Tabanca Grande Luís Graça disse...

Disse ao Fernando Gouveia (que esteve em Bafatá, de 1968 a 1970, como alf mil Pel Rec Inf, Comando de Agrupamento 2957, Bafatá (1968/70, que na altura que era comandado pelo Cor inf Hélio Felgas), para dar uma vista de olhos a este poste...

E perguntei-lhe_ "Será que lá foste alguma vez, a Tabatô ? Eu andei lá perto, mas nunca lá fui... Foi o meu filho que me falou da mítica Tabatô, em finais de 2009... Ab, Luis".

Resposta na volta do correio:

"Olá, Luís, não sei se estarás lembrado, que quando fui à Guiné, em 2010, tu tentaste localizar Tabatô para eu ir lá mas na altura não conseguiste e portanto não fui a Tabatô... Um abraço, Fernando Gouveia"...

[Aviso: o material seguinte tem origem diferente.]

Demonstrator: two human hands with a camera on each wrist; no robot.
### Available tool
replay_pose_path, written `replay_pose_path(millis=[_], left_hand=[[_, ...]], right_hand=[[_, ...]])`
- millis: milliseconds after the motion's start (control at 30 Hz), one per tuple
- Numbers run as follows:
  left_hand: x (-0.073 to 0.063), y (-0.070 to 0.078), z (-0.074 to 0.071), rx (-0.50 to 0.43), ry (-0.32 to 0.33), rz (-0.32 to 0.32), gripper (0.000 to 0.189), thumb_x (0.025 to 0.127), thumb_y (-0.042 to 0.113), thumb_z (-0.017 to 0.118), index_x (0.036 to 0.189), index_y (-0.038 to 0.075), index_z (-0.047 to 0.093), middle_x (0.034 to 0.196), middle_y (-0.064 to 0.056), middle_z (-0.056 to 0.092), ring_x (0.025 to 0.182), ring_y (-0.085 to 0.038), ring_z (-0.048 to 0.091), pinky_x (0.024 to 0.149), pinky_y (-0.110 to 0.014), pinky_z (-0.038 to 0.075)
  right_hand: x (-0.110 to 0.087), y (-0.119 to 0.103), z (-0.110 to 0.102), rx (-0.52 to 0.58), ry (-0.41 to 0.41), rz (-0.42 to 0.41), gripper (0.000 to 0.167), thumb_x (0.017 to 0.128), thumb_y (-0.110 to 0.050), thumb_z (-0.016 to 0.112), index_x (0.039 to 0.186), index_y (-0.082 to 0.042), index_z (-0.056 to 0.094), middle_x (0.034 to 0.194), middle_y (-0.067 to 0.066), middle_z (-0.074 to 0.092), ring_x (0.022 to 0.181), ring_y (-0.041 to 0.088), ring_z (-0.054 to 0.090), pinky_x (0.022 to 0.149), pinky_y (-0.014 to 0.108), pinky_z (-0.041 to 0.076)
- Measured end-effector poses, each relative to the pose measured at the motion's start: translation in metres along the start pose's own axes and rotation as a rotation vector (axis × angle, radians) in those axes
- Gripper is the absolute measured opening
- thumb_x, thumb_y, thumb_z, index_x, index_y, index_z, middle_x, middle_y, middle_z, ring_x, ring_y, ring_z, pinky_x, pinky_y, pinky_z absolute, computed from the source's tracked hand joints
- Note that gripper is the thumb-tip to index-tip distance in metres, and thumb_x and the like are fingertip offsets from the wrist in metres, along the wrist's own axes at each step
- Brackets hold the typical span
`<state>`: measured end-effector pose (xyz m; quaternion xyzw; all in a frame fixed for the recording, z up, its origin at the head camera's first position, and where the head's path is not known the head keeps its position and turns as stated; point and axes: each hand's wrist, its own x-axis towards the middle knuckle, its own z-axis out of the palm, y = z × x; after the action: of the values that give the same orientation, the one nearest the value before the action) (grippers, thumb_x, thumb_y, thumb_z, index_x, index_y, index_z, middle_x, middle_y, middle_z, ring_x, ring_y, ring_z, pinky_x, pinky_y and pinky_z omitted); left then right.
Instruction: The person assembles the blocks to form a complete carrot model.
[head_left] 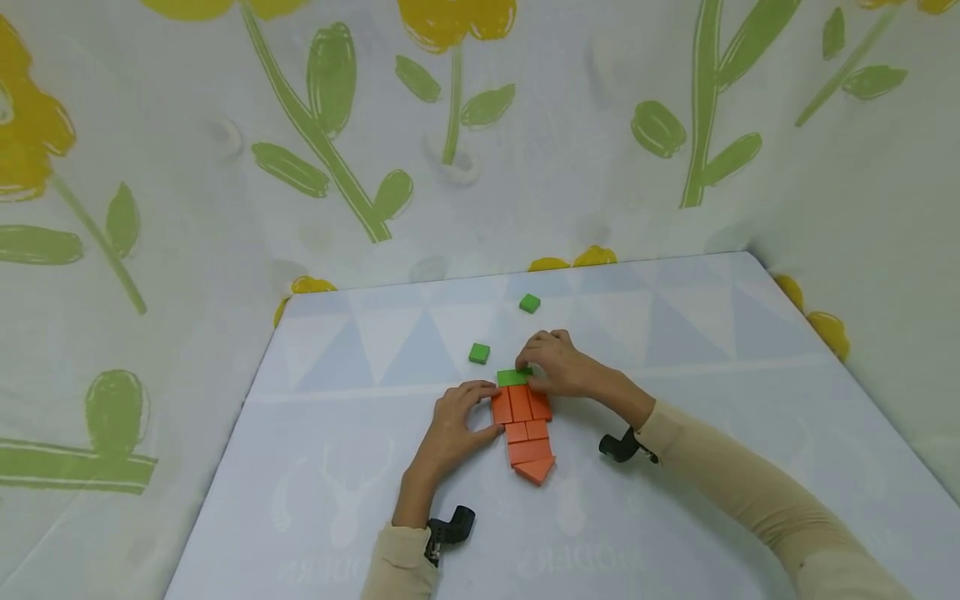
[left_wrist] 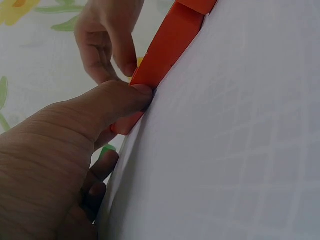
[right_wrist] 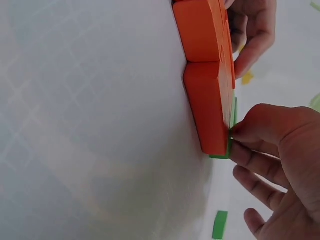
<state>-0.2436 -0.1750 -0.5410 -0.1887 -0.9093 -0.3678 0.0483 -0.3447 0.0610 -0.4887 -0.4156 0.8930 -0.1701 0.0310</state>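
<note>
Orange blocks (head_left: 519, 404) lie on the table in a carrot-like shape, with a triangular block (head_left: 534, 470) at the near tip. Along the far side of the orange blocks sits a green block (head_left: 510, 377). My left hand (head_left: 450, 425) holds the left orange block, its thumb at the near corner and its fingertips at the far one. At the right end of the green row, my right hand (head_left: 561, 367) pinches a green block (right_wrist: 220, 156) between thumb and fingers. That block is partly hidden by the fingers in the head view.
Two loose green blocks lie beyond the shape: one green block (head_left: 479, 353) nearer, another green block (head_left: 530, 303) farther back. The table (head_left: 360, 467) is white with pale blue triangles. A flower-printed curtain (head_left: 540, 183) surrounds its far side and flanks.
</note>
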Motion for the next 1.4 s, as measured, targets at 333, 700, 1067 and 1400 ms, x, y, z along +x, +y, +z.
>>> replay_pose_path(millis=[333,700,1067,1400], left_hand=[[0.001,-0.001,0.000,0.004,-0.007,-0.017,0.052,0.086,0.030,0.079,0.135,0.021,0.062,0.140,0.006,0.054,0.129,-0.020,0.046,0.106,-0.049,0.031],[-0.001,-0.002,0.011,-0.016,-0.002,-0.001,0.050,0.087,0.031,0.078,0.134,0.022,0.063,0.140,0.008,0.054,0.128,-0.019,0.047,0.106,-0.051,0.031],[0.003,0.003,0.008,0.020,0.000,0.016,0.049,0.089,0.033,0.076,0.135,0.022,0.062,0.141,0.007,0.053,0.128,-0.020,0.046,0.108,-0.051,0.030],[0.002,-0.002,0.000,0.020,0.004,0.016,0.050,0.088,0.031,0.077,0.135,0.021,0.062,0.141,0.005,0.054,0.127,-0.022,0.047,0.106,-0.053,0.031]], right_hand=[[0.024,-0.004,-0.009,0.052,0.067,0.103,0.024,0.094,-0.019,0.069,0.116,-0.010,0.071,0.121,0.004,0.066,0.121,0.027,0.051,0.103,0.055,0.029],[0.073,-0.015,0.013,-0.078,-0.012,0.155,0.033,0.090,-0.031,0.074,0.118,-0.015,0.071,0.119,0.002,0.067,0.120,0.027,0.052,0.105,0.059,0.030],[0.065,-0.017,-0.002,-0.025,0.006,0.048,0.028,0.089,-0.017,0.073,0.117,-0.012,0.071,0.121,0.003,0.067,0.122,0.026,0.051,0.104,0.054,0.031],[0.052,-0.012,-0.007,0.025,-0.057,-0.060,0.028,0.090,-0.012,0.074,0.118,-0.011,0.071,0.120,0.002,0.068,0.121,0.024,0.052,0.100,0.047,0.035]])
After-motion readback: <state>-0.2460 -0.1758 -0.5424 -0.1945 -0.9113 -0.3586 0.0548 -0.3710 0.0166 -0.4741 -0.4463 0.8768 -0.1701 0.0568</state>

Pois é, Fernando, estupidez a minha, o topónimo estava em cima do nariz, na carta de Bafatá (1955), mas eu procurava no sítio errado, ao longo da estrada Bafatá-Nova Lamego... Por certo, que terias gostado de lá ir e conhecer aquela comunidade... Alfabravo, Luis

Anónimo disse...

Caro amigo Luis Graça,

Queria chamar a atençao de que esta carta de 1955 ja ha muito que nao correspondia a realidade no terreno, pois que, entretanto, houve algumas mudanças nas rotas aqui desenhadas e uma delas é a via que liga Bafata a Gabu e Contuboel que neste o traçado é anterior a estrada actual. A antiga estrada directa para Djabicunda/Contuboel que saia de Bafata ha muito que tinha sido abandonada, juntando as duas numa unica via que é aquela que vocés conheceram (via alcatroada), ao longo da guerra colonial, com cruzamento em Tam-Tam Cossé (a curva para Djabicunda e Contuboel). A antiga estrada Bafata-Djabicunda/Contuboel (pode-se reconhece-las através dos Bissiloes plantados nas duas bermas) cruza com a actual, Tam-Tam Cossé- Djabicunda/Contuboel a meio percurso, mais ou menos 2 km antes de Djabicunda.

A estrada em terra (picada) de Bafata-Dando (ou Dandum) que começa em Comuda, deixando a via principal, leva o viajante para a zona sul da regiao de Gabu (inclusive Boé), depois de cambar o rio Campossa (acho que é assim que se chama) mas nao para Gabu-cidade (Nova Lamego).